→ **Requirement**
Filter the entries for the word "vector". Copy each line that has it.

→ **Dataset**
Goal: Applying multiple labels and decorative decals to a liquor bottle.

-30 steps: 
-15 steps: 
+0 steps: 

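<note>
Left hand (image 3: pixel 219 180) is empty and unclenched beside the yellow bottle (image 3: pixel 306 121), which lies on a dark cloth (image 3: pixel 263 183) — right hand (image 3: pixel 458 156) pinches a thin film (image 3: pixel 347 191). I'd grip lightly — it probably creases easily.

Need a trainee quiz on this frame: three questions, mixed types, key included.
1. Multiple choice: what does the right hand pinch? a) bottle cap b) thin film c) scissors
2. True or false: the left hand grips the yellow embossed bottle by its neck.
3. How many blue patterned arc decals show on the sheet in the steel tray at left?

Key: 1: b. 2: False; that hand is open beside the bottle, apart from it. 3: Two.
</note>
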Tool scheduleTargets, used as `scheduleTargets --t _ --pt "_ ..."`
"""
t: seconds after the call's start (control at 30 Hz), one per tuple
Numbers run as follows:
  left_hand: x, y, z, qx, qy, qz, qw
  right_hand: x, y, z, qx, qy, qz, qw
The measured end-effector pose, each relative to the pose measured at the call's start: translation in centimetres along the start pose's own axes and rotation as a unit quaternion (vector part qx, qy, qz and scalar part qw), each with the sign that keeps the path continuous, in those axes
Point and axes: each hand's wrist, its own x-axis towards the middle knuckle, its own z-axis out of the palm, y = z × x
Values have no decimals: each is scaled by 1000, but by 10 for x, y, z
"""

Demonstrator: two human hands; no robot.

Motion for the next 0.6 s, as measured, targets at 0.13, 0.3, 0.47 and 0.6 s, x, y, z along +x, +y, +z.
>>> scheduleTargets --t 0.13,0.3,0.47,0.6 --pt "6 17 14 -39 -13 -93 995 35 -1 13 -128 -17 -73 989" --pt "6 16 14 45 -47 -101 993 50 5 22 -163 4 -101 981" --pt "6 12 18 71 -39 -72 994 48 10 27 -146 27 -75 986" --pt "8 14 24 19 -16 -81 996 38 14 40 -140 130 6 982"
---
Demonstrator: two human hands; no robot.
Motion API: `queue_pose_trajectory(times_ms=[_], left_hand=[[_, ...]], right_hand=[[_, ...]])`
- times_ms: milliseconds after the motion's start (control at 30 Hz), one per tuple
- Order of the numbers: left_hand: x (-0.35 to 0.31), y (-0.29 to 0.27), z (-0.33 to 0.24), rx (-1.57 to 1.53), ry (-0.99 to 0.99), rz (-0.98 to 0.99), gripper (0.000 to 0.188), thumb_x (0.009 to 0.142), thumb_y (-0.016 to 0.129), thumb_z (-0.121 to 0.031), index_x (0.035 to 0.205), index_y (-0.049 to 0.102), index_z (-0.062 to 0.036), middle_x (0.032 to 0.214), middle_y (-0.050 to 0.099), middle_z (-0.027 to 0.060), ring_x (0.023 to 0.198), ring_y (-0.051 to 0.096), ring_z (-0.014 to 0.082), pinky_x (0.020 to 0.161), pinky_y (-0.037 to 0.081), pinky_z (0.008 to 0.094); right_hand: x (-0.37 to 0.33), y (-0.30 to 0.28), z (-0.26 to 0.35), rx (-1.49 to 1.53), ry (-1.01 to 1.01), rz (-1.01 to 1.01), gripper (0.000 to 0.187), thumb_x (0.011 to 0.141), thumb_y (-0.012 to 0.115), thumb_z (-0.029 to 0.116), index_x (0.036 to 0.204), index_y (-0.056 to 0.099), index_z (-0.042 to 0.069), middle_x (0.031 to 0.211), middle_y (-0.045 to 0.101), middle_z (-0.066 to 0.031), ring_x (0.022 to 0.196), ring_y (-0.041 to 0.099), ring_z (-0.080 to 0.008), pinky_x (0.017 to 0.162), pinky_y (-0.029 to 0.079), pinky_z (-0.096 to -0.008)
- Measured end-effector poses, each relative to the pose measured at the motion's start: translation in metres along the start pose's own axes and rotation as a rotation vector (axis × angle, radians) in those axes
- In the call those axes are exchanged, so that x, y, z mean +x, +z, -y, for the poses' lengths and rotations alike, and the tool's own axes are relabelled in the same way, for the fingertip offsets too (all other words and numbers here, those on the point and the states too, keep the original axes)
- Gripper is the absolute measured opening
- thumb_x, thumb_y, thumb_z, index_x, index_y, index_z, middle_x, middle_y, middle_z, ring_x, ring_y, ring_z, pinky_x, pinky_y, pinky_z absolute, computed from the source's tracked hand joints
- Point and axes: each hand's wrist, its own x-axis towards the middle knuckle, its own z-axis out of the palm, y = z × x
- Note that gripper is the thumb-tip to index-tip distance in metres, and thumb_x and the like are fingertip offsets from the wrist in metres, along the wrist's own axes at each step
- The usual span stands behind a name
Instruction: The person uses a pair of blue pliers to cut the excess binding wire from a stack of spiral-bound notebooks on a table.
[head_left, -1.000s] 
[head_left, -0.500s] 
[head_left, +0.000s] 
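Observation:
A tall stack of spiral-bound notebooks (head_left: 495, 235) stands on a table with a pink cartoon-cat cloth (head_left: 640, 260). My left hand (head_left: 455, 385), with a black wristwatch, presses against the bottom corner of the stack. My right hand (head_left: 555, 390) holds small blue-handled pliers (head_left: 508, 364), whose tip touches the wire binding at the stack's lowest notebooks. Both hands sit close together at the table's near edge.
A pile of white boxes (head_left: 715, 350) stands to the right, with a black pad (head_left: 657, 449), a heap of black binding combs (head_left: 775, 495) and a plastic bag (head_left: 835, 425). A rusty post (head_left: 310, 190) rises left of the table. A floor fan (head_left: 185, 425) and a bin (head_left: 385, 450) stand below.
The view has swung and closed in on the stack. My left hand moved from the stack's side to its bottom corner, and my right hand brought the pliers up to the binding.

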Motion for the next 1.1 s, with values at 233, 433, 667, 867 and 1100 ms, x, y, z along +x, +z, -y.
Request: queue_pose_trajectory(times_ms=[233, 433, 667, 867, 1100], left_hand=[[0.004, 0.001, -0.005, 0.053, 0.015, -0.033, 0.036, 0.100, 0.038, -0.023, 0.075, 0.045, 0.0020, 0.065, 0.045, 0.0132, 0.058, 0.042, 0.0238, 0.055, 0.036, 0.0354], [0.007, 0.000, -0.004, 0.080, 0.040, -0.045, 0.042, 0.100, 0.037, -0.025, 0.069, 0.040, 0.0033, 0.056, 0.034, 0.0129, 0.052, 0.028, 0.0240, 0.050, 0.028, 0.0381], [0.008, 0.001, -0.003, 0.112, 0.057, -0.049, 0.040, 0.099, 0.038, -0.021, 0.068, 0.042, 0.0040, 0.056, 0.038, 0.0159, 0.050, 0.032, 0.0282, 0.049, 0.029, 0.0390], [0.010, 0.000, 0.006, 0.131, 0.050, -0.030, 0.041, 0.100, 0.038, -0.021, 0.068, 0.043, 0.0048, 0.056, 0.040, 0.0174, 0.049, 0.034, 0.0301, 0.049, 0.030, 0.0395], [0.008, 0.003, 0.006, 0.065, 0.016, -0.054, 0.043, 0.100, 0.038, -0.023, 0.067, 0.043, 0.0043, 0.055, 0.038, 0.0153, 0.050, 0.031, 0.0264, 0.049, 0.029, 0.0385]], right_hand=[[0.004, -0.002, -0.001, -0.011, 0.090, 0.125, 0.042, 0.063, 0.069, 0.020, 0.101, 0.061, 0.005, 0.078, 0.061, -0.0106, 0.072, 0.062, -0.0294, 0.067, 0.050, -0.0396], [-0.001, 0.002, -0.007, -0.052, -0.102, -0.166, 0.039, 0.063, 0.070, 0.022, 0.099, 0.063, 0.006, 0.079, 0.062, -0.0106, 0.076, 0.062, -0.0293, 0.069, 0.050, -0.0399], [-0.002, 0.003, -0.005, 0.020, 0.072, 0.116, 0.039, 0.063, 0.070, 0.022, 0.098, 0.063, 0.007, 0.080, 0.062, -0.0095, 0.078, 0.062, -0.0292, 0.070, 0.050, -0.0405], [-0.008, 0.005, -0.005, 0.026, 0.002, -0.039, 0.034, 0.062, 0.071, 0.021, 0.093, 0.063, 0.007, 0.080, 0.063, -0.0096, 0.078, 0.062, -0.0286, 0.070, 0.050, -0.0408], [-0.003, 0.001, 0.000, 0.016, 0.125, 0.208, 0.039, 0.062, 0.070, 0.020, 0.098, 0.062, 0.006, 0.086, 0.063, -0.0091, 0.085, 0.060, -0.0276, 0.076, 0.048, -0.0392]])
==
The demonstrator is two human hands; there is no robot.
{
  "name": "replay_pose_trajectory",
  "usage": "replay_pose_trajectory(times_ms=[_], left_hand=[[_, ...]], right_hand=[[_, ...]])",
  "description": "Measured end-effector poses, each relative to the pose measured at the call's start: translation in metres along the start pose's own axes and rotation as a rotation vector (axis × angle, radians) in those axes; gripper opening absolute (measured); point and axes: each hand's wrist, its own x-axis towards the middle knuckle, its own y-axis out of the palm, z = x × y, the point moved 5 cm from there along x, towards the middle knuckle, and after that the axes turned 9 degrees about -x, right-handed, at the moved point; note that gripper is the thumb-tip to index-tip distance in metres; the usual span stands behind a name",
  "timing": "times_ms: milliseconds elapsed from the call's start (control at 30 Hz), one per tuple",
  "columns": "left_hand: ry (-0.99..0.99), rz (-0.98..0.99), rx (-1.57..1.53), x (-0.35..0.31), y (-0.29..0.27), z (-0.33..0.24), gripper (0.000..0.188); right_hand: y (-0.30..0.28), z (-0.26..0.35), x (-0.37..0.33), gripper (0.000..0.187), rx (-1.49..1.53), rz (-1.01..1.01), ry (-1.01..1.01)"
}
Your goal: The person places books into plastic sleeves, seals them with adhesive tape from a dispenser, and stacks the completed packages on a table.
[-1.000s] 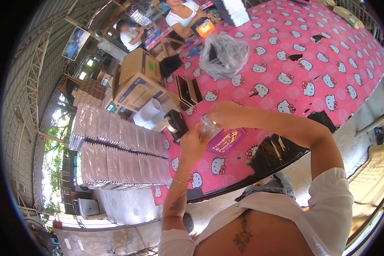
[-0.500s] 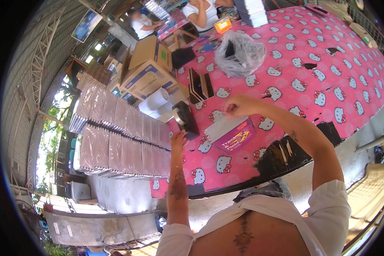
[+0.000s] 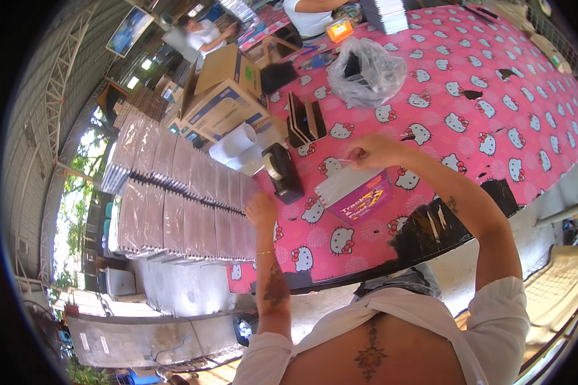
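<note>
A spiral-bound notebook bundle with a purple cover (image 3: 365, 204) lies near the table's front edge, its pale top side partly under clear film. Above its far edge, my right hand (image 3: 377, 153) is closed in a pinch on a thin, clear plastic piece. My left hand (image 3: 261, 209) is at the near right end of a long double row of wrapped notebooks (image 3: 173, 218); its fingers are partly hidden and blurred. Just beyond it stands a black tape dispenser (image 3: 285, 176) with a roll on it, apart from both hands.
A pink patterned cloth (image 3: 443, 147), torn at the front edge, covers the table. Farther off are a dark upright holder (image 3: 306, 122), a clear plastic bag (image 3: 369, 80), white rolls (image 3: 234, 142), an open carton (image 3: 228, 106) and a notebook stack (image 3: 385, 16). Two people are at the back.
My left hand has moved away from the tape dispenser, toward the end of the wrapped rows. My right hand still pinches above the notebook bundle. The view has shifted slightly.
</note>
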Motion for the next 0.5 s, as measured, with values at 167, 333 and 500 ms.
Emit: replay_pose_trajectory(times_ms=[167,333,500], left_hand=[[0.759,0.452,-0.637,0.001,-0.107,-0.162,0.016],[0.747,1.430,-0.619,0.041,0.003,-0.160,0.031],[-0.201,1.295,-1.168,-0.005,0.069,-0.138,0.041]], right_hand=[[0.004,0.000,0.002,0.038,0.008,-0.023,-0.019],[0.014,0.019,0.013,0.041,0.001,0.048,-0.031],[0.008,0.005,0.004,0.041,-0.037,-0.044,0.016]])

→ **Task output**
The measured end-effector pose, each relative to the pose measured at the call's start: translation in centimetres along the start pose's own axes and rotation as a unit quaternion (vector part qx, qy, qz and scalar part qw), each with the sign that keeps the path continuous, in those axes
- Measured end-effector poses, each relative to the pose measured at the motion's start: translation in metres along the start pose's own axes and rotation as a rotation vector (axis × angle, radians) in those axes
  "description": "Measured end-effector poses, each relative to the pose measured at the call's start: translation in metres along the start pose's own axes and rotation as a rotation vector (axis × angle, radians) in those axes; gripper opening absolute (measured); point and axes: each hand's wrist, its own x-axis towards the middle knuckle, its own y-axis out of the palm, z = x × y, the point moved 5 cm from there along x, towards the middle knuckle, and after that the axes turned 9 degrees about -x, right-handed, at the moved point; note that gripper is the thumb-tip to index-tip distance in metres; the usual span stands behind a name",

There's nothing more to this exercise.